Garik Simha Shmois: Understood. Last question is just on the incremental or decremental margins moving forward? You’ve done a fantastic job this year, but it seems like the top line is still going to be a bit choppy given the trends that you discussed. It seems like you’re lapping some of the material and transportation cost benefits, but you are contemplating taking fixed costs out of the system, so just kind of curious how to think about the incremental margin line moving forward? Any additional color that you could provide would be great?
R. David Banyard: Sure. I think that maybe, Andi, can speak a little bit about Q4 as you do the math on that. But I think that’s – we want to outperform, but we’re also cognizant, particularly with what we’ve been able to accomplish in the second half of this year. We’re cognizant of our desire to keep investing in the business, because the investments we’re making right now are focused on growth in the future. Some of them take more time to come to fruition, and we’ll talk more specifically about those as they develop. But I think that that’s the balance. And so our team, I think, is institutionalized as part of our culture of the continuous improvement mindset, and so as that’s just part of how we do things. And so they take that money and we can either make it higher return for shareholders and/or it’s usually in hand, take some of that money and invest it.
And that’s going to really dictate moving forward, how we have decremental margins. But our goals are always to be world-class and to be better than contribution margin. And we look at the fixed cost base that we have and we’re always looking to make sure we’re optimizing that along with the continuous improvement in the variable side to build the headroom, if you will, for us to make decisions about investments. And obviously, as you go into a market like this year, even we were unsure. And so we wanted to hold off and wait until we saw how things progress before we go into investments, and we’ll treat it the same way any given year. As things go better, we’ll invest more. And if things don’t go well, we’ll trun back.
Andrea H. Simon: Yes. I think I can add a little color for the Q4, if it’s helpful. Generally, for this year, we do still plan to stay within our stated guidance, the decremental is no more than 20%. So we continue that trend. And really, we’ll see the Q4 from what’s impacting the quarter perspective to be very similar to Q3 and again, it will be that continuous improvement, supply chain initiatives on top of deflation that we expect to, again, heavily to offset that volume decline, trade downs, the strategic initiative spend, which we are going to continue for growth purposes and those personnel costs. And just a slight clarification just to make sure we understand on the discretes, of course, the Q3 discretes will not repeat in the Q4.

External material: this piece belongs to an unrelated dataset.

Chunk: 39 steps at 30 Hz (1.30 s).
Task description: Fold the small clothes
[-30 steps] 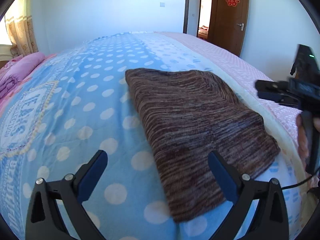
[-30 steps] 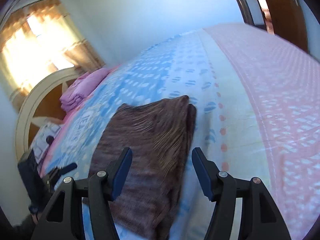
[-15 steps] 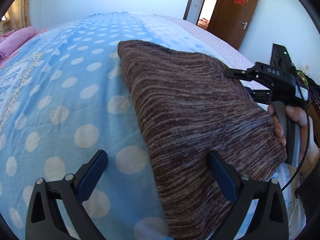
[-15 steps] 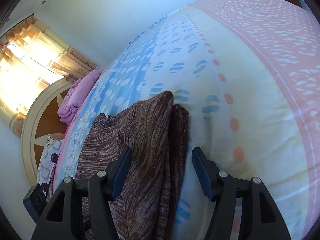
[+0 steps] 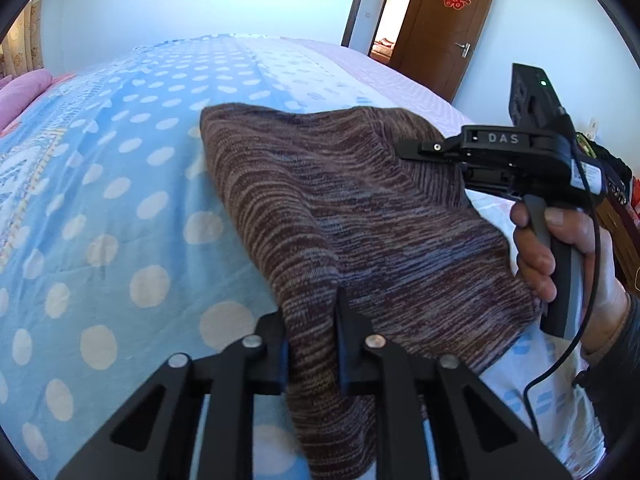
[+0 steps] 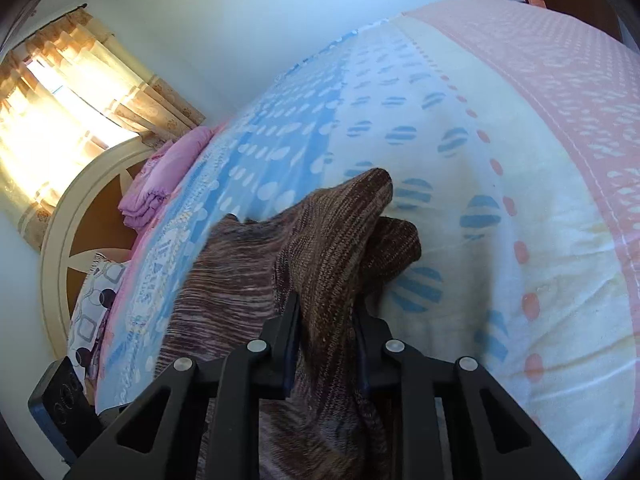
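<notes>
Near the bed's (image 5: 120, 184) edge, the left gripper (image 5: 312, 336) is pinching the near edge of the brown knit (image 5: 360, 216), its fingers closed on a raised fold. Beside it, the right gripper (image 6: 326, 320) is clamping the knit's other side and lifting a corner off the dotted cover while the rest is lying on the bed.

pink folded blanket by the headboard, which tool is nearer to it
Left. The left tool clamps the brown knit garment's edge on the pink folded blanket's side; the right tool grips the far edge.
</notes>
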Motion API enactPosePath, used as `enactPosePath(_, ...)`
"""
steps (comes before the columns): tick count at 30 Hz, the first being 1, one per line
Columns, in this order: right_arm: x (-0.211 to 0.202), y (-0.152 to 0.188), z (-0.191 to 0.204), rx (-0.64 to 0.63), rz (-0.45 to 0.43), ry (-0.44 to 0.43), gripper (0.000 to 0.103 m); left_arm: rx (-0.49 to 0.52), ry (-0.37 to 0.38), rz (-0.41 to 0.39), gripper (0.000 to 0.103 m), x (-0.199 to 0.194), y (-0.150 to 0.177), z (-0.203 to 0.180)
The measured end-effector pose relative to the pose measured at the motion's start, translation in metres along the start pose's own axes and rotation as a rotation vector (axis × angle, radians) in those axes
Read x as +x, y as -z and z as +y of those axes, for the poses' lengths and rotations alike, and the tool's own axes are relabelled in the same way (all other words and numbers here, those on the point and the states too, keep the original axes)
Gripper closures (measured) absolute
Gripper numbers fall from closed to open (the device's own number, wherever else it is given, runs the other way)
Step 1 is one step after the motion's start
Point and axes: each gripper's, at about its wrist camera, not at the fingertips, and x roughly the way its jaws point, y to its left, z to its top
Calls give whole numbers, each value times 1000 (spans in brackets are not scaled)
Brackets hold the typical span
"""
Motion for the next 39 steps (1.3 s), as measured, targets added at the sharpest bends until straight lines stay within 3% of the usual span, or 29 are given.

But as we mentioned in our prepared remarks, we do have that last insurance payment coming through from the tornado we experienced earlier in the year of $3.2 million. That is in the outlook. However, just to be clear, we do anticipate that to be offset by some FX headwinds and also some just normal holiday-related inefficiencies, which we talked about last quarter.
R. David Banyard: Yes. And to put a finer point on what Andi said, similar, but we will be investing more in Q4, and we do have the inefficiency, which we’re going to – we’ve already seen far enough ahead to say we’re going to take a couple of weeks shut down for maintenance in our plants. And that fixed cost, therefore, just comes at the bottom line. So it’s – I think if you do the math on the numbers, the – it’s not quite as good a performance as Q3, but that’s for a number of reasons that we are looking at controlling and deciding to do.
Garik Simha Shmois: Understood, thanks for all that and I will pass now.
Operator: Thank you. Our next question comes from the line of Tom Mahoney with Cleveland Research. Please proceed with your question.
Thomas Mcnally Mahoney: Good afternoon. I wanted to ask about the working capital comment in the fourth quarter where a neutral and you mentioned normal seasonal activity – is there some restart of production that’s associated with that? Just trying to get a sense for how you think about building it into the end of this year and looking forward into 2024 from a working capital perspective?
R. David Banyard: Yes, Tom, I’ll add a few things and then, Andi, may want to add some further detail. But generally speaking, in a normal year, we tend to have a slight build in inventory at the tail end of Q4 and into Q1. And a lot of that is driven by Lunar New Year in Asia. You have to get material on the water sooner to bolster through a couple of weeks of shutdown in that region. So that’s a normal course. I will say it’s really hard to look through our financials for last year because that wasn’t the case last year. We actually extended the Lunar New Year shutdown with our suppliers longer to kind of help reduce some of the choppiness that we had and we had plenty of inventory, obviously. So it’s really hard in this particular 1-year period to look at it year-over-year as what’s a normal Q4 into Q1.
So I would say the normal pace for our working capital is we have to build some inventory for Lunar New Year. And then on top of that, if you think about the new construction market, it does have some seasonality to it because of weather in the north. And so we tend to have higher activity coming out of Q1, and so you start building some inventory ahead of that as well. So those two dynamics are back in play this year. Again, we still think we have improvements to make to inventory. So it’s kind of a balances each other out, maybe not perfectly, but somewhere in the middle to balance each other out. So we’re going to continue to work on improving inventory with the supply chain initiatives that we have, but there is a dynamic of needing to order more material starting sooner rather than later here in the fourth quarter.